SEJAUH ini memang kata-kata tetap memiliki tempat tersendiri dalam perhatian publik. Dengan menggunakan kata-kata, seorang politisi dapat mengomunikasikan ide-ide dan gagasan politiknya. Namun apapun yang berlebihan itu tidak baik.
Janji manis dalam percaturan politik adalah buah dari penggunaan kata-kata secara berlebihan. Publik hanya diberikan “kasih sayang” palsu untuk kepentingan semata seorang politisi.
Publik dikecoki dengan berbagai janji politik yang membuat tertarik untuk dipilih, padahal janji itu tidak sepenuhnya diwujudkan.
Misalkan tindakan Love Bombing yang merupakan perilaku verbal berlebihan untuk mendapat perhatian pasangan, padahal ada maksud tersembunyi dari pujian-pujian itu.
Begitu juga dengan janji politisi ketika mendekati pemilu terdengar sangat manis dan mengesankan, tetapi janji itu hanyalah alat untuk memberikan kesenangan sesaat kepada publik.
Ada adagium hukum, Facta Sunt Potentiora Verbis, artinya fakta lebih kuat dari pada kata-kata. Fakta merupakan visualisasi dari cara berpikir seseorang.
Fakta tidak bisa dipungkiri, meskipun dalam beberapa kasus fakta terkadang bisa didesain untuk kepentingan tertentu. Namun, sebenarnya esensi dari fakta adalah kemurnian dan kedalaman.
Begitu juga dalam konteks politik, sejatinya fakta politik merupakan keadaan real time dari fenomena politik. Apa lagi hari ini memungkinkan fenomena politik terekam dan tersimpan dengan baik. Pada saat tertentu bisa digunakan sebagai senjata untuk memangkas lawan politik.
Politik era modern sebenarnya ingin merumuskan ulang budaya politik. Jika dulu fenomena politik bisa dengan mudah dikendalikan oleh politisi, saat ini sulit dilakukan karena publik memiliki filternya sendiri dengan berbagai media. Walaupun argumentasi untuk meyakinkan sikap politiknya masih cenderung gagap.
Politik Nasional kita sebenarnya menampilkan dualisme cara berpikir. Cara berpikir pertama mengutamakan kata-kata sebagai kue manis menarik simpati.
Cara berpikir kedua, menggunakan fakta sebagai basis kekuatan untuk memenangkan kontestasi politik.
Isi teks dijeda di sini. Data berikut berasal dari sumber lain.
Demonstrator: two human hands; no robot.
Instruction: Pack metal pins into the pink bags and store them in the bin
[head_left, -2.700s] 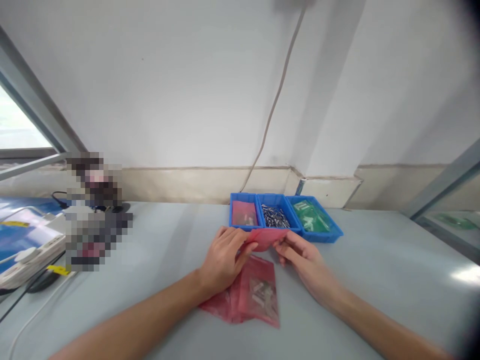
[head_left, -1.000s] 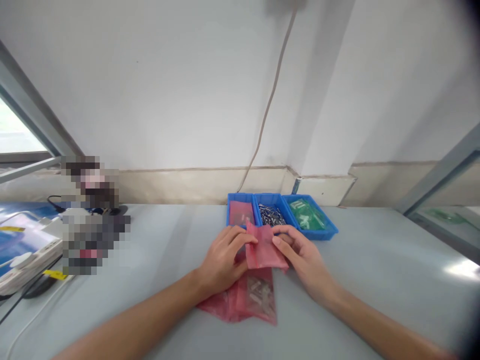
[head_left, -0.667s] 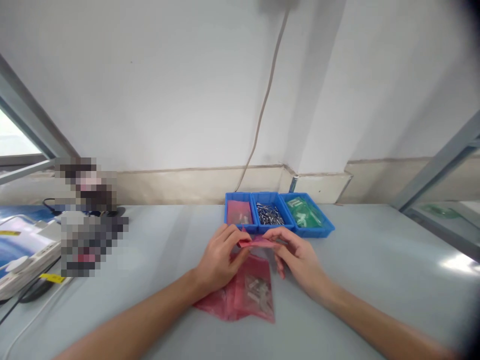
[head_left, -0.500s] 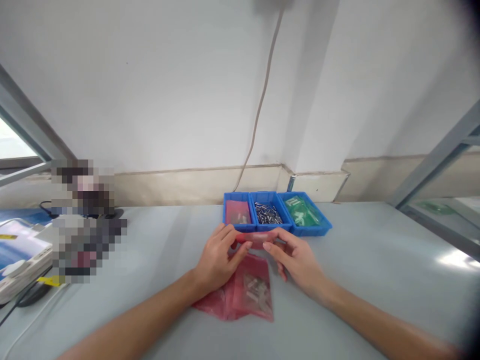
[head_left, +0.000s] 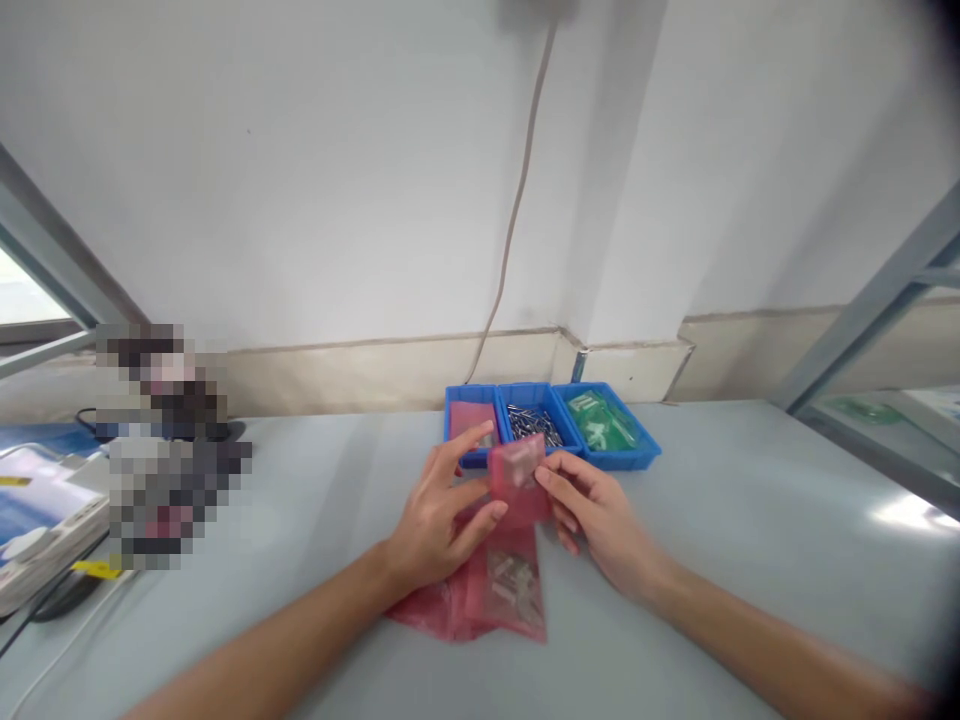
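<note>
Between thumb and fingers, my right hand (head_left: 592, 505) pinches the edge of a small pink plastic bag (head_left: 516, 478) with pale contents. My left hand (head_left: 442, 510) is beside the bag with its fingers spread, holding nothing. Below the hands, more pink bags (head_left: 504, 590) with small pale parts lie overlapping on the table, partly covered by my left hand. Just beyond stand three blue bins: a left bin (head_left: 448, 425) with a pink bag, a middle bin (head_left: 574, 440) of small metal pieces, and a right bin (head_left: 626, 462) with a green bag of white parts.
The grey table (head_left: 720, 600) runs back to the wall. At the left are a power strip (head_left: 45, 550), cables and pixelated items. Metal frame posts (head_left: 862, 345) stand at both sides. A cable (head_left: 517, 200) hangs down the wall behind the bins.
My left hand has let go of the pink bag and spread its fingers. The bag, folded or rolled between both hands before, now hangs open from my right hand.
</note>
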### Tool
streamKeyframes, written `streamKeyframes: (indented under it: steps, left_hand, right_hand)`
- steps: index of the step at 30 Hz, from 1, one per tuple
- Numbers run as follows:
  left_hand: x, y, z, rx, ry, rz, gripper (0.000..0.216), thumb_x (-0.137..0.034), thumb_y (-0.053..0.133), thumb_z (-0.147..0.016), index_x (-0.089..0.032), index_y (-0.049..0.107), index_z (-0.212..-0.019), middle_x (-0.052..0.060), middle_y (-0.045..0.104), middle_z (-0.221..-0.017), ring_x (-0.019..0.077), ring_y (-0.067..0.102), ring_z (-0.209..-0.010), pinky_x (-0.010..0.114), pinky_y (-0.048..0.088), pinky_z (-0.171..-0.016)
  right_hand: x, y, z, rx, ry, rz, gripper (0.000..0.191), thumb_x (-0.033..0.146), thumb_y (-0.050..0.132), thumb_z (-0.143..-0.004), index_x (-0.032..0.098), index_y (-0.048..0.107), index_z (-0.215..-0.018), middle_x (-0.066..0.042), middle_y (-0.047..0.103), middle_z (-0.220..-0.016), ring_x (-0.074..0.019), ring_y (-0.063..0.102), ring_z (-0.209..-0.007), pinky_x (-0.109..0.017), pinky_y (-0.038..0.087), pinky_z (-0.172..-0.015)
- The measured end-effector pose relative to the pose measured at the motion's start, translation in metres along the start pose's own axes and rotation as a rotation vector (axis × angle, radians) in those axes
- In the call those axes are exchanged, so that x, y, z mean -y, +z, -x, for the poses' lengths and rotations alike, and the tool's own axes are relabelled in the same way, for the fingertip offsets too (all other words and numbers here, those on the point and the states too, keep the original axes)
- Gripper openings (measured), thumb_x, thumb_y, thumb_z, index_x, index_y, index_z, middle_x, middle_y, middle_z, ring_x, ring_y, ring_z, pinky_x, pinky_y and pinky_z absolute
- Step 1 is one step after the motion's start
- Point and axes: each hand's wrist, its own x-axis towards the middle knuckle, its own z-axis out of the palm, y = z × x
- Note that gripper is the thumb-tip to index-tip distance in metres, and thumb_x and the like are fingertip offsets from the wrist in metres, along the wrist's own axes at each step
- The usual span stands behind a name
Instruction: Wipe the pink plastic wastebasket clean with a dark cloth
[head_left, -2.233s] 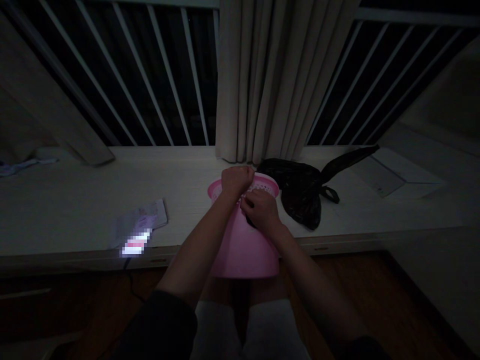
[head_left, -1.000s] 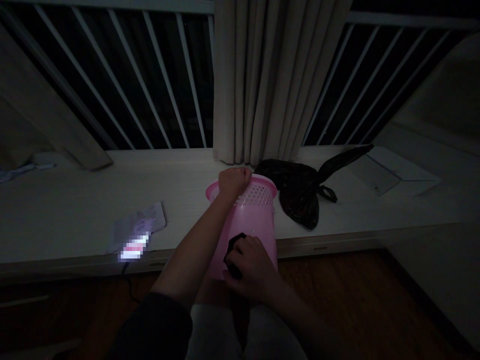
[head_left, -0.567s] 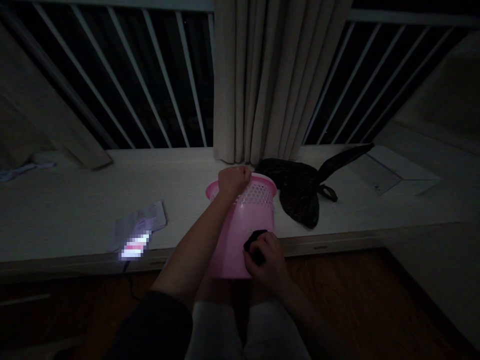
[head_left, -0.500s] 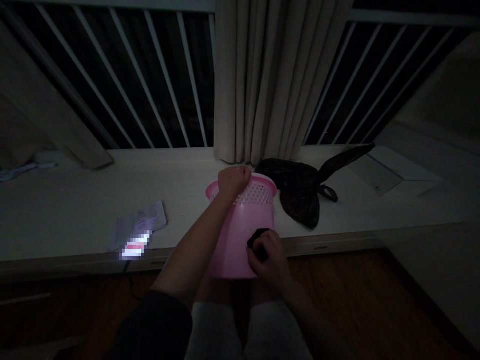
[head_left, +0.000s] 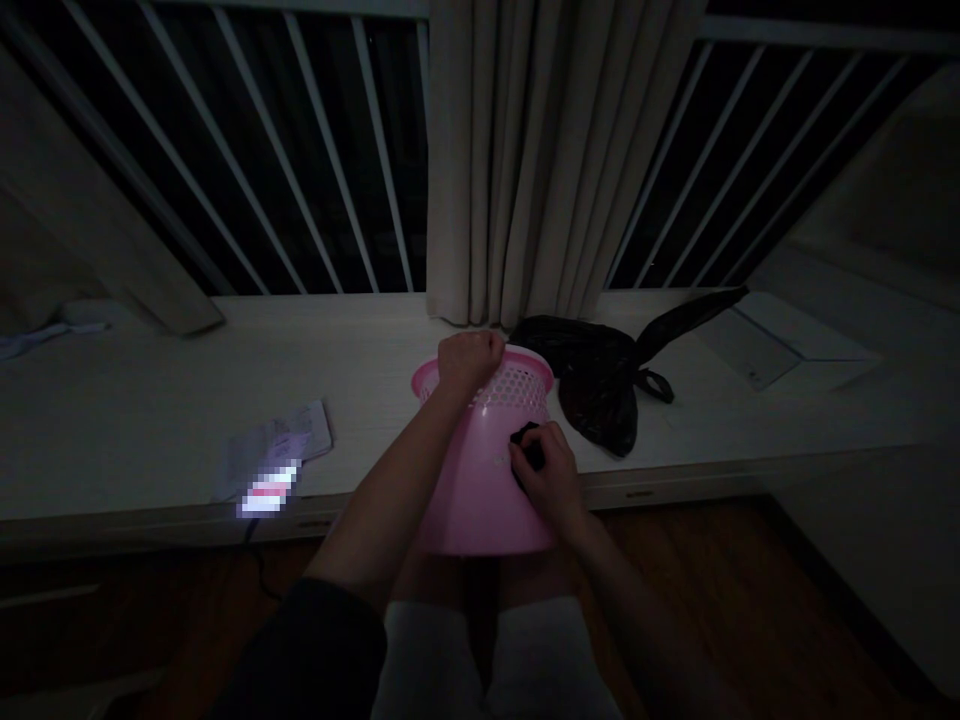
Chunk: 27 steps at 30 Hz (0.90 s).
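A pink plastic wastebasket [head_left: 480,490] with a band of holes below its rim is held in front of my legs, against the ledge. My left hand [head_left: 471,362] is closed over the rim at the top. Against the right part of its outer wall, my right hand [head_left: 553,475] pinches a small black cloth [head_left: 534,452]. The fingers partly cover the cloth. A knotted black plastic bag [head_left: 600,385] lies on the ledge just behind and right of the wastebasket.
The pale ledge [head_left: 360,365] runs along a barred window with a beige curtain [head_left: 510,180]. On it lie papers [head_left: 311,430] beside a bright blurred screen [head_left: 270,490] with a cable, and a white box-like object [head_left: 802,340] at right. A wooden floor [head_left: 690,560] shows below.
My right hand has moved up and slightly right along the wastebasket's wall with the black cloth. My left hand stays on the rim.
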Motion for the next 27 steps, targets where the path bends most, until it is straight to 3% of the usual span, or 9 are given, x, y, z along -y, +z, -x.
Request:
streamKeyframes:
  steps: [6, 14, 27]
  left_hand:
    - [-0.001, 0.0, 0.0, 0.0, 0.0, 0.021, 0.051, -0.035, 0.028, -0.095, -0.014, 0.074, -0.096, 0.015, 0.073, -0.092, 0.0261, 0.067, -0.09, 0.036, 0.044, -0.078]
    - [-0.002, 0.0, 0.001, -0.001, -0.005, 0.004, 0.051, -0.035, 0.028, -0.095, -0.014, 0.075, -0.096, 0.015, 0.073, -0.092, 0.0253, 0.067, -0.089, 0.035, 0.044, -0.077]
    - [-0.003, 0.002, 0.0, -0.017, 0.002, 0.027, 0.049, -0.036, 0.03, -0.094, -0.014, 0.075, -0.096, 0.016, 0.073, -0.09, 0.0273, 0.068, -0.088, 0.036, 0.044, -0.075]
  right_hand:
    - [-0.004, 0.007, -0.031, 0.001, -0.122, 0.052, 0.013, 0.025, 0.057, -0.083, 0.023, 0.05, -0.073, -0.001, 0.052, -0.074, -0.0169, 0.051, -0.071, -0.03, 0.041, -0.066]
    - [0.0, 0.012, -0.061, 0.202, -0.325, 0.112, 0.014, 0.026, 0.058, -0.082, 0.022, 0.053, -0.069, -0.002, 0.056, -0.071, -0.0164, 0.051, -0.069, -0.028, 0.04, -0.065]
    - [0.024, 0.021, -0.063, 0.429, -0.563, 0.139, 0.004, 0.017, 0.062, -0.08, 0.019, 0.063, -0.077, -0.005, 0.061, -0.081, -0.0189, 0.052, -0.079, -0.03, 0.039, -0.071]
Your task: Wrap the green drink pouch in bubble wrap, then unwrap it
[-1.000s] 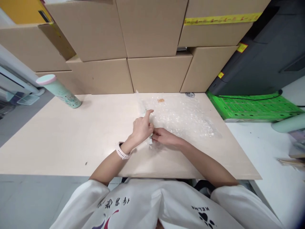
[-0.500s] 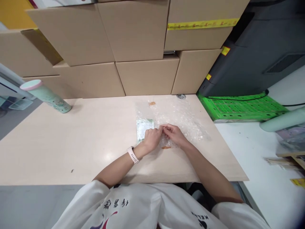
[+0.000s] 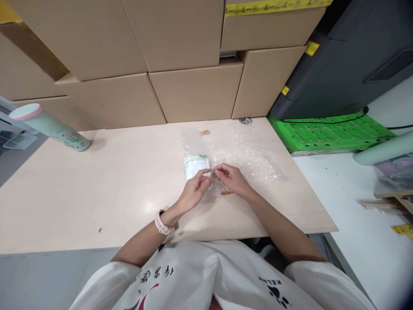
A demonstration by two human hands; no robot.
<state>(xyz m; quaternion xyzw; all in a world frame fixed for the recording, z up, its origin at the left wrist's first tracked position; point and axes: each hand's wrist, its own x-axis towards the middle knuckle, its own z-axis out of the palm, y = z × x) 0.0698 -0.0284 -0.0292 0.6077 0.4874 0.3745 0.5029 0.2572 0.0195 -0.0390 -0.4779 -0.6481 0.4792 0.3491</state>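
Note:
A clear sheet of bubble wrap (image 3: pixel 254 155) lies on the table, and a flat white packet with green edges (image 3: pixel 196 164) rests on its left part. My left hand (image 3: pixel 193 189) is at the packet's lower right corner, thumb and forefinger apart, with no firm hold visible. Just to its right, my right hand (image 3: pixel 232 178) is closed in a pinch at the bubble wrap beside the packet's right edge. The fingertips of both hands nearly meet. What lies under the fingers is partly hidden. Orange marks show on the wrap near the right hand and higher up.
Stacked cardboard boxes (image 3: pixel 193 94) line the back of the wooden table (image 3: pixel 112 181). A pale green tumbler with a pink rim (image 3: pixel 61 129) stands at the left. A roll of tape (image 3: pixel 245 121) lies at the back. Right of the table are a green plastic crate (image 3: pixel 332 131) and a dark case (image 3: pixel 342 73).
My left hand has moved left and down from the right hand, and its fingers have parted. The right hand stays near the same spot on the wrap. The view has tilted slightly downward.

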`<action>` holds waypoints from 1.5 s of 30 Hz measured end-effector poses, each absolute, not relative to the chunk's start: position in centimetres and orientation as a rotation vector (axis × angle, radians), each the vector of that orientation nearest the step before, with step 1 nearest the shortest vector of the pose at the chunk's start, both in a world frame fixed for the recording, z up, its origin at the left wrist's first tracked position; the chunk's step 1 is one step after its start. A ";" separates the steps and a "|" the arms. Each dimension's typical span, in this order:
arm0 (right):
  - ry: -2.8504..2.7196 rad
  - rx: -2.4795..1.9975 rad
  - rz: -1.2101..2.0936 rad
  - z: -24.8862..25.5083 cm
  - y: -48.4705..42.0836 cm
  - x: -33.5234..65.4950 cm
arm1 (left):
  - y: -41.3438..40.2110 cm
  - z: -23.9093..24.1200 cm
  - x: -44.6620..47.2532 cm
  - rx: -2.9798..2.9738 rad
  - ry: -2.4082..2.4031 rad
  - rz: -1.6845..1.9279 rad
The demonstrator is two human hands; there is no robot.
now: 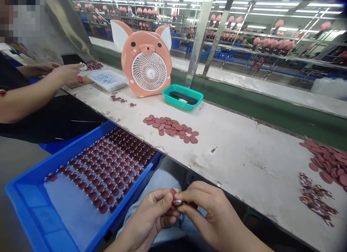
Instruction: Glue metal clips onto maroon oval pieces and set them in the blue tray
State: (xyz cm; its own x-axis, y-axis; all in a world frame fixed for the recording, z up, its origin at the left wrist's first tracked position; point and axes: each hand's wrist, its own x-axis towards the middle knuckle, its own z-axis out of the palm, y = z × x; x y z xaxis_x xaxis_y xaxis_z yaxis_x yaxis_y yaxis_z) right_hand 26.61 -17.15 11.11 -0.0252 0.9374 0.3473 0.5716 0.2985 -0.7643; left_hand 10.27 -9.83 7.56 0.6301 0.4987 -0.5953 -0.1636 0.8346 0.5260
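My left hand and my right hand are held together low over my lap, below the table edge. Between their fingertips they pinch a small dark red piece with a white patterned part. Much of it is hidden by my fingers. To my left lies a blue plastic tray holding many small dark red pieces in tight rows. Loose round dark red discs lie on the white work table ahead of my hands.
A co-worker's hands work at the table's far left beside a white tray of small pieces. A pink pig-shaped fan and a teal basket stand on the table. More discs and patterned scraps lie at right.
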 end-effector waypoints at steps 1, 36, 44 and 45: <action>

Ketiga, berupaya menggabungkan antara fakta dan kata-kata. Metode berpikir ini sering dipertontonkan melalu media elektronik atau dalam percakapan langsung antara politikus dan publik. Urgensinya tentu terletak kepada publik untuk memberikan keputusan politiknya.
Apakah setuju dengan politikus berbasis kata-kata atau sepakat kepada politikus berbasis fakta? Semua itu tergantung kepada fragmentasi pemilih yang notabenenya sangat variatif.
Begitu pula dengan argumentasi yang dibangun sangat bervariasi tergantung pada tokoh atau partai apa yang sedang didukung.
Semenjak piagam Magna Charta, demokrasi tidak sekadar kata atau janji manis. Harus ada ikatan atau janji real antara penguasa dan yang dikuasai.